Work instructions
Copy exactly the lines of the records below, and only those lines, beginning with the line that contains "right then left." and ending with the line that contains "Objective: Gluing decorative".

Saved data entries
▶

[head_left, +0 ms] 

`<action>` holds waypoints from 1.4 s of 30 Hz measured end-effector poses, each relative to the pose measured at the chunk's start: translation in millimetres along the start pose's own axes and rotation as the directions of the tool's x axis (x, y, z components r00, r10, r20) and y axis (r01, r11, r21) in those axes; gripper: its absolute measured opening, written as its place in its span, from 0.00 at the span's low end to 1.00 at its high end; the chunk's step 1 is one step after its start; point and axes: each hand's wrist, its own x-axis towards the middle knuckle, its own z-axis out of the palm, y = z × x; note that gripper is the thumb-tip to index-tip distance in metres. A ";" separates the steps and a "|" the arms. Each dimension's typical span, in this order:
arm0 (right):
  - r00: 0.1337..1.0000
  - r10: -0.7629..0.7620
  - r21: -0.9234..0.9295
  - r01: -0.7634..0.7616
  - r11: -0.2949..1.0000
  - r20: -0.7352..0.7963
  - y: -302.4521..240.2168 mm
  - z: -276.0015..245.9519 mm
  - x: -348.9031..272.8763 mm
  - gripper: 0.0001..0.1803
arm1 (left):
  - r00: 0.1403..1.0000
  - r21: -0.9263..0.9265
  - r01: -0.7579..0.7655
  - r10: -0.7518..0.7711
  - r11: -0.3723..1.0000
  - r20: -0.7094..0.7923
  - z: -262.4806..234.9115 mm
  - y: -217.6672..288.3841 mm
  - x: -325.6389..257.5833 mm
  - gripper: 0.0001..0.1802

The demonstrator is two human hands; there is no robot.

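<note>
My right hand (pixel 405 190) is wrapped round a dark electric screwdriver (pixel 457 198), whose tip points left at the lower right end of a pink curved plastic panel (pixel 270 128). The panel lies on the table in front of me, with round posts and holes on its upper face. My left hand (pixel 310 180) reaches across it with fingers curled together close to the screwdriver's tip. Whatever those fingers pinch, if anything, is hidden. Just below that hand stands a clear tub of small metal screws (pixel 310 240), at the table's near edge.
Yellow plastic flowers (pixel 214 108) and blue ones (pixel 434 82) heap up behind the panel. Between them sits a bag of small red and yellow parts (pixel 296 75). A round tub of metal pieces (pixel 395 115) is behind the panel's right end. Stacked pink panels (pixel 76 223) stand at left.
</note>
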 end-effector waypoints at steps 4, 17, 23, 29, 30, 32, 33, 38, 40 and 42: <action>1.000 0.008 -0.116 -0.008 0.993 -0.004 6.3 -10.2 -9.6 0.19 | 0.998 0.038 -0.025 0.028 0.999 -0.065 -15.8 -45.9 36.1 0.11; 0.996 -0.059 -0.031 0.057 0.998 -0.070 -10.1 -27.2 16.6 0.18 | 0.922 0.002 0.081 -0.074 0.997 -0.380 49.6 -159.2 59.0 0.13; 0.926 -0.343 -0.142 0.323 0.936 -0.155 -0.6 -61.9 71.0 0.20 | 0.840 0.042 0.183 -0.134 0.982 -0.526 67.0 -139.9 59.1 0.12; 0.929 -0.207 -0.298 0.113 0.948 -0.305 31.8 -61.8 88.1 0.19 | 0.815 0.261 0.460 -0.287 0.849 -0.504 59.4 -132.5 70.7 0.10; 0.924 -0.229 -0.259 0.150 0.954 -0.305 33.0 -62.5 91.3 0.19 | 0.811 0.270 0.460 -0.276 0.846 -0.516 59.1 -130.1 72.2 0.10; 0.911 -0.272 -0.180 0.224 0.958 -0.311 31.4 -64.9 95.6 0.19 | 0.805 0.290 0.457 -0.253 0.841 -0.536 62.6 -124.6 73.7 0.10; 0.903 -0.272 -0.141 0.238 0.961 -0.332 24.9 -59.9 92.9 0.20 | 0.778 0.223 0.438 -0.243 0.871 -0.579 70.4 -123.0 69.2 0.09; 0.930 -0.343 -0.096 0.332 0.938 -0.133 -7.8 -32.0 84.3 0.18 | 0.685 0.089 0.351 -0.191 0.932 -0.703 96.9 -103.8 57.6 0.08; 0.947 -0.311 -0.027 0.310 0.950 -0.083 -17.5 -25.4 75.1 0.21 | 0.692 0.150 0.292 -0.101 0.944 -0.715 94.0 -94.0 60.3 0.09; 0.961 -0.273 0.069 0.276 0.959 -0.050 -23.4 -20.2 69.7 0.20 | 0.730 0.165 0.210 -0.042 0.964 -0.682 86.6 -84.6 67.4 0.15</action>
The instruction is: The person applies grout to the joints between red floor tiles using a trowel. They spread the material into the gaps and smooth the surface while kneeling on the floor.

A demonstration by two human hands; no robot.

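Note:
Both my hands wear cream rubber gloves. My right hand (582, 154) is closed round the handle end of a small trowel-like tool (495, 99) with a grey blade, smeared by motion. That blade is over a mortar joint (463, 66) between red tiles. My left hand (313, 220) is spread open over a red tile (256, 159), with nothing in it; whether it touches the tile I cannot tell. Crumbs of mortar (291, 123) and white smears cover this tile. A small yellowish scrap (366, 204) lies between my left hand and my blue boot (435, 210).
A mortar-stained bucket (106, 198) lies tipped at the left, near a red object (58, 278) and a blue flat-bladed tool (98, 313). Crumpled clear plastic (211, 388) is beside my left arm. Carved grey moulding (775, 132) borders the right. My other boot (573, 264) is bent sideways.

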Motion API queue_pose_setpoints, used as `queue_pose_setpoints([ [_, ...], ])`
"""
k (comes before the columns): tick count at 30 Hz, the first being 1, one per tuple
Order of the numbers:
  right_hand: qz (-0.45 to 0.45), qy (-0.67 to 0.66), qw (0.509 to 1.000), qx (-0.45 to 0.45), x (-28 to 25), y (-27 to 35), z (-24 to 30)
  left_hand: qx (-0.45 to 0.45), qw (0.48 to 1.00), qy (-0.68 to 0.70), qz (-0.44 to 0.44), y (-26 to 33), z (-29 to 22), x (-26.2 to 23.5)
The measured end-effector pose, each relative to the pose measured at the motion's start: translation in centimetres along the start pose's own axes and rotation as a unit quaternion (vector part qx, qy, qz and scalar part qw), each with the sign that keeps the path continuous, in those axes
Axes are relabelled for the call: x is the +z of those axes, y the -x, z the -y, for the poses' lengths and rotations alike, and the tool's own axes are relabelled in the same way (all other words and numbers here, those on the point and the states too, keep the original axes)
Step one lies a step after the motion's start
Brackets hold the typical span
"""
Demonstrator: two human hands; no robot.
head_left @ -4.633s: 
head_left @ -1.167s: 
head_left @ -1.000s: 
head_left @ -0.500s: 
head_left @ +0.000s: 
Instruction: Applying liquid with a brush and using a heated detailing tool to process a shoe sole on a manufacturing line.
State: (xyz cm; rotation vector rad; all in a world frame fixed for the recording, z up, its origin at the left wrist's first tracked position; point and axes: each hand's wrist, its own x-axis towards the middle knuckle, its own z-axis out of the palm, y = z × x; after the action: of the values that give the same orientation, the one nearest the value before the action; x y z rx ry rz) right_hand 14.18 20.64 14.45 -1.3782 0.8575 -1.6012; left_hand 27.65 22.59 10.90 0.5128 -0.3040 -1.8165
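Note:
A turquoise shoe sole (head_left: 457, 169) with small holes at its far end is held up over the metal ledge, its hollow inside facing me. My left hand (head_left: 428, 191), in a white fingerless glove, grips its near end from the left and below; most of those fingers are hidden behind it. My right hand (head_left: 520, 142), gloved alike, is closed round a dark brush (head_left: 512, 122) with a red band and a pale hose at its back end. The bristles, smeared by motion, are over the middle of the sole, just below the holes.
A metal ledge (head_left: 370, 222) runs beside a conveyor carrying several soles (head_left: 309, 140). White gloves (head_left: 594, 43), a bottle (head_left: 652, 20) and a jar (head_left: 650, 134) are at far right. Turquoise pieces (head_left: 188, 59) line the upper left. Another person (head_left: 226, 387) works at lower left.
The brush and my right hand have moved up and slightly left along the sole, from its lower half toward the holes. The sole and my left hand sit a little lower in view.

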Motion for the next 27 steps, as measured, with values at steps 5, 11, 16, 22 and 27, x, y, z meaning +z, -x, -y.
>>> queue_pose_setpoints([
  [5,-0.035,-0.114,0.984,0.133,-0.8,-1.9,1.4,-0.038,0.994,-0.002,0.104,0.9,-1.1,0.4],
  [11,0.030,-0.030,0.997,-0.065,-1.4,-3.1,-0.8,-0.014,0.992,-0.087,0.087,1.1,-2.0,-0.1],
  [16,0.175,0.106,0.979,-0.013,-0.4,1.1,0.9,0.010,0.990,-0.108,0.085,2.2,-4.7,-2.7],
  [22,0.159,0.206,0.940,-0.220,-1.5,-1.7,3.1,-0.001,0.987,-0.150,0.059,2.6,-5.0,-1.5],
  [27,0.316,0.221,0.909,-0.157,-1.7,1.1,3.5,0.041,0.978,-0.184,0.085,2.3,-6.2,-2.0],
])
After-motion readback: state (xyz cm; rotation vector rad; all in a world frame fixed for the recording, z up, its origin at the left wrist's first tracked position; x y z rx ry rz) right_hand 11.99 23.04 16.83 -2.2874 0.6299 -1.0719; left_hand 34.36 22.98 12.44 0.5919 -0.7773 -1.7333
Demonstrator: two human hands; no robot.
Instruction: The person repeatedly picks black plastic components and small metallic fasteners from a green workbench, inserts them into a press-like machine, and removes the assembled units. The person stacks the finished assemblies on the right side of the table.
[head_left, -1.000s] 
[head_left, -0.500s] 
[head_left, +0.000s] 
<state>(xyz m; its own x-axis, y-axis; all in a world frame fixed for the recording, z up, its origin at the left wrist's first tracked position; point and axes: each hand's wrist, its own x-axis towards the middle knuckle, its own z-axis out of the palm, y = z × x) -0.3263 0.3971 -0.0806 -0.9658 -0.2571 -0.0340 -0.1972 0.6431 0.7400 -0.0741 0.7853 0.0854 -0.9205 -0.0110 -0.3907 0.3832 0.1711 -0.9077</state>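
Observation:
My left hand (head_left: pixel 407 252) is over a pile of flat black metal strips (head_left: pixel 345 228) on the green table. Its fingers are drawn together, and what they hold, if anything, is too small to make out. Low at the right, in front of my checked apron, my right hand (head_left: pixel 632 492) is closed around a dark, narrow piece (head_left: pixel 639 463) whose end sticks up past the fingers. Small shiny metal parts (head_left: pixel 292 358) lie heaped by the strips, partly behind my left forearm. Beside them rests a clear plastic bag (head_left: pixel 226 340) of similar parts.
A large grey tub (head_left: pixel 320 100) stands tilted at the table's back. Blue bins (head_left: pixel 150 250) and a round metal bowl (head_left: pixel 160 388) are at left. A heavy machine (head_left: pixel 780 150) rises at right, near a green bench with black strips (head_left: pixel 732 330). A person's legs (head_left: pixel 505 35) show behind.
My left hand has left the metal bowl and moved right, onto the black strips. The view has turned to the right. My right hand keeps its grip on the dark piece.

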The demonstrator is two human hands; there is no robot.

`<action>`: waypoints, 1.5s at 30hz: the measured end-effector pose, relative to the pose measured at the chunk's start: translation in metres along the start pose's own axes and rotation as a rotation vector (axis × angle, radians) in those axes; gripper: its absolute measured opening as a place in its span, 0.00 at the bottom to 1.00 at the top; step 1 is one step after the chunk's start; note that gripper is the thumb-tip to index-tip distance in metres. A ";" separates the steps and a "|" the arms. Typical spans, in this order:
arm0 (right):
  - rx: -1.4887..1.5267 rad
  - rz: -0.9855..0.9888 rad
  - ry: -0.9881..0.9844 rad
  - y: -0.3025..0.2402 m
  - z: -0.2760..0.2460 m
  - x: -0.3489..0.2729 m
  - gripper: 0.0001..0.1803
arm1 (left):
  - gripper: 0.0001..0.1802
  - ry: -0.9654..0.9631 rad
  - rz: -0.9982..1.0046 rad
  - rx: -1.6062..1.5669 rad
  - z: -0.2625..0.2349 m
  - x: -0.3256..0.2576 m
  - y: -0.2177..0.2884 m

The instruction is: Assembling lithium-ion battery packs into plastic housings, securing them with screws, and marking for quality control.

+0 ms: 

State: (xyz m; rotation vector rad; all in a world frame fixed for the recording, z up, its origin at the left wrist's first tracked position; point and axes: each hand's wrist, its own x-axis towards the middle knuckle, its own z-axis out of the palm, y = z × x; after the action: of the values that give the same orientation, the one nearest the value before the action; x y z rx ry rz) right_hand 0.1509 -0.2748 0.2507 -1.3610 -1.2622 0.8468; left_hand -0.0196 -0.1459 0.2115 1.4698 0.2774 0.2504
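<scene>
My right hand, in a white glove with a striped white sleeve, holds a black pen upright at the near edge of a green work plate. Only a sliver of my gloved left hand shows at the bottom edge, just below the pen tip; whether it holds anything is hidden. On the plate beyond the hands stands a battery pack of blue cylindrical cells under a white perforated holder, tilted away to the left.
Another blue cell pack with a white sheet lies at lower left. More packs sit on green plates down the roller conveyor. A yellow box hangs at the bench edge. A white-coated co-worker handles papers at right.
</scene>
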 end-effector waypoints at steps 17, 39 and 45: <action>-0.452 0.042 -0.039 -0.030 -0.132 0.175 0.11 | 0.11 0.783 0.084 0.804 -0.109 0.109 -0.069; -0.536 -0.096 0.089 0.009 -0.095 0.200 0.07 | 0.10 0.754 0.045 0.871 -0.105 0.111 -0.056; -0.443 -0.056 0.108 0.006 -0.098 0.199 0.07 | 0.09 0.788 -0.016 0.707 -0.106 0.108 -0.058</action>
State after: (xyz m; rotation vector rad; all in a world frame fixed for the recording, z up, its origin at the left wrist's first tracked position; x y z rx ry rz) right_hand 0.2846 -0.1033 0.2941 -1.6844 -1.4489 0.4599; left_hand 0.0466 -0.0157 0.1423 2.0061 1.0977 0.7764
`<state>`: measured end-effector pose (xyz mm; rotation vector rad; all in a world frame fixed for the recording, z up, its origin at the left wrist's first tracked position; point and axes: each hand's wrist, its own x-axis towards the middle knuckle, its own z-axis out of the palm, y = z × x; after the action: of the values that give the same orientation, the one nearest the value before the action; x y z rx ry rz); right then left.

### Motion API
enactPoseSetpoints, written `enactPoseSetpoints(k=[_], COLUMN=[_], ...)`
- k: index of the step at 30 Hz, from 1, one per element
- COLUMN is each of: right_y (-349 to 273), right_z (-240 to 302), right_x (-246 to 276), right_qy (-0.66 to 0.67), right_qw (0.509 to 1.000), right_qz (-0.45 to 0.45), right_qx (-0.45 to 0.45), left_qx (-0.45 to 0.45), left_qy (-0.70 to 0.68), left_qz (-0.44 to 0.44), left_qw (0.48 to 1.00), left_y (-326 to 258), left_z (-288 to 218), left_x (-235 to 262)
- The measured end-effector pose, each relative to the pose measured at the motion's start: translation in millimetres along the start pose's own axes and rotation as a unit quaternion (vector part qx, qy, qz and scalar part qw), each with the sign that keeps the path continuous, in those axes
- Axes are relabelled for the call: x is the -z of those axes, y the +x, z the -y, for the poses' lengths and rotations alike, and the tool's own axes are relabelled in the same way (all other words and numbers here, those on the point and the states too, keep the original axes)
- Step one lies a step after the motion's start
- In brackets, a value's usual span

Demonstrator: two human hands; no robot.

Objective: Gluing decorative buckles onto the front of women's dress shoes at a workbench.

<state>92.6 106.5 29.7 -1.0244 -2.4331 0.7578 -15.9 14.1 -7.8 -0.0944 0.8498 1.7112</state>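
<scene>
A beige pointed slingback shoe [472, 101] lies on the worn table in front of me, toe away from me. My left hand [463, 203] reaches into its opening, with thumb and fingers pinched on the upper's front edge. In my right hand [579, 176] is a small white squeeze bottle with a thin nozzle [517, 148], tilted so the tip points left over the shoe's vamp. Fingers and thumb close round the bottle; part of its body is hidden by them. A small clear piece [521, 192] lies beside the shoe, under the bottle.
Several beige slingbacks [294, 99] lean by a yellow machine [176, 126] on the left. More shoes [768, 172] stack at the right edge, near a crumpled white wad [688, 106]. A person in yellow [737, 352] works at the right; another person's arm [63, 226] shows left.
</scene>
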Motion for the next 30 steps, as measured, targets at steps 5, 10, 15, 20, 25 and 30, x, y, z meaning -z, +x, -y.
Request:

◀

Result below
`<state>`: measured end-effector pose (xyz mm; rotation vector rad; all in a world frame fixed for the recording, z up, its origin at the left wrist's first tracked position; point and axes: each hand's wrist, its own x-axis towards the middle knuckle, its own z-axis out of the palm, y = z × x; after the action: of the values that give the same orientation, the one nearest the value before the action; x y z rx ry rz); right then left.

### Motion API
enactPoseSetpoints, written `enactPoseSetpoints(k=[_], COLUMN=[_], ...)`
- k: index of the step at 30 Hz, from 1, one per element
- COLUMN is each of: right_y (-349 to 273), right_z (-240 to 302), right_x (-246 to 276), right_qy (-0.66 to 0.67), right_qw (0.509 to 1.000), right_qz (-0.45 to 0.45), right_qx (-0.45 to 0.45), left_qx (-0.45 to 0.45), left_qy (-0.70 to 0.68), left_qz (-0.44 to 0.44), left_qw (0.48 to 1.00), left_y (-326 to 258), left_z (-288 to 218), left_x (-235 to 262)
- The measured end-effector pose, each relative to the pose measured at the motion's start: translation in millimetres along the start pose's own axes and rotation as a unit quaternion (vector part qx, qy, qz and scalar part qw), each with the sign that keeps the path continuous, in those axes
- Axes are relabelled for the call: x is the -z of those axes, y the +x, z the -y, for the poses' lengths and rotations alike, and the tool's own axes are relabelled in the same way (all other words and numbers here, those on the point and the states too, keep the original axes)
- Step one lies a step after the motion's start
- In brackets, a value's usual span

Demonstrator: two human hands; no robot.

Objective: Gluing decorative buckles onto the front of women's dress shoes at a workbench.

The full answer has now been given.